▶ _TASK DESCRIPTION_:
The lines below starting at the line containing "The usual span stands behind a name" and ending at the line containing "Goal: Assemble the" are to be repeated exactly, with both ends kept and nothing else added.

▶ _DATASET SECTION_:

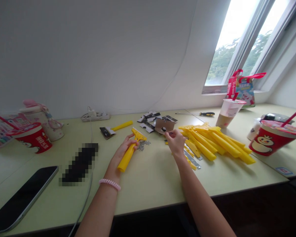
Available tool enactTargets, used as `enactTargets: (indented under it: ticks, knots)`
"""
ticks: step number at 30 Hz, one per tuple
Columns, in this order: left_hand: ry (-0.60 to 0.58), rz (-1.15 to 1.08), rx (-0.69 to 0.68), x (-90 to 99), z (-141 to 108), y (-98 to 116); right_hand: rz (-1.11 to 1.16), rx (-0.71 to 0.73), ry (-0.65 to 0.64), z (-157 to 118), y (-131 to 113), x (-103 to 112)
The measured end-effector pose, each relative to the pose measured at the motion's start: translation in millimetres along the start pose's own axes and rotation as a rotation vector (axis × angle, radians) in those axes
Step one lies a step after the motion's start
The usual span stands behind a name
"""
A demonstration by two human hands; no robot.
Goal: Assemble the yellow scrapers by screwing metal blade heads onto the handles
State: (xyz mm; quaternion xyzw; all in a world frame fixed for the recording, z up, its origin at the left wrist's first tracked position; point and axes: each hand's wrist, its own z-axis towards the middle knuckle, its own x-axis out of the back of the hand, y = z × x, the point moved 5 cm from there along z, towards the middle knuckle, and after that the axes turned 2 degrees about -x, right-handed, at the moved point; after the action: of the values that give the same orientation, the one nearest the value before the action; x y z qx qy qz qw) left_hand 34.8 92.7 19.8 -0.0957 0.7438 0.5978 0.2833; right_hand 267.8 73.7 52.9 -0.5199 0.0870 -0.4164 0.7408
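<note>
My left hand (123, 149) is wrapped round a yellow scraper (127, 158), its head pointing away from me and its handle towards the near edge. Just right of the scraper's head lies a pile of small screws (143, 144). My right hand (175, 141) is pinched at the near side of an open cardboard box (164, 125); what its fingertips hold, if anything, is too small to name. Beside that hand are flat yellow parts and metal blades (192, 159). A heap of yellow handles (212, 141) lies further right.
Black-and-white card sleeves (149, 121), a sleeved yellow scraper (122, 125) and a screwdriver (206, 114) lie at the back. Drink cups (267, 138) stand right, another cup (33, 138) left. A tablet (24, 196) and a cable (90, 177) are at the left front.
</note>
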Motion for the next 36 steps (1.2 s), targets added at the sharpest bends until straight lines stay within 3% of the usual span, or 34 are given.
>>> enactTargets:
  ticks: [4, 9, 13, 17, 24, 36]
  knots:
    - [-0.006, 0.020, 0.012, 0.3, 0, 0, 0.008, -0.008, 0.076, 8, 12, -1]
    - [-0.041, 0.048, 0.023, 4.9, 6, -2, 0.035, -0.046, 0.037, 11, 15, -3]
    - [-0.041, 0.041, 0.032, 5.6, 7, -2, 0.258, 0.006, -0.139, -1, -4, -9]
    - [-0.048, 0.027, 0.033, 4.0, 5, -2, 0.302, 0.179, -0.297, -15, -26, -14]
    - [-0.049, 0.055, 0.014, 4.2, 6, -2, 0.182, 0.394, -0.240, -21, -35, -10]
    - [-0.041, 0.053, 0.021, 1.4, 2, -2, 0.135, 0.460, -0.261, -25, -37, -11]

▶ _EXERCISE RESULT_:
The usual span stands behind a name
"""
A demonstration by two human hands; no robot.
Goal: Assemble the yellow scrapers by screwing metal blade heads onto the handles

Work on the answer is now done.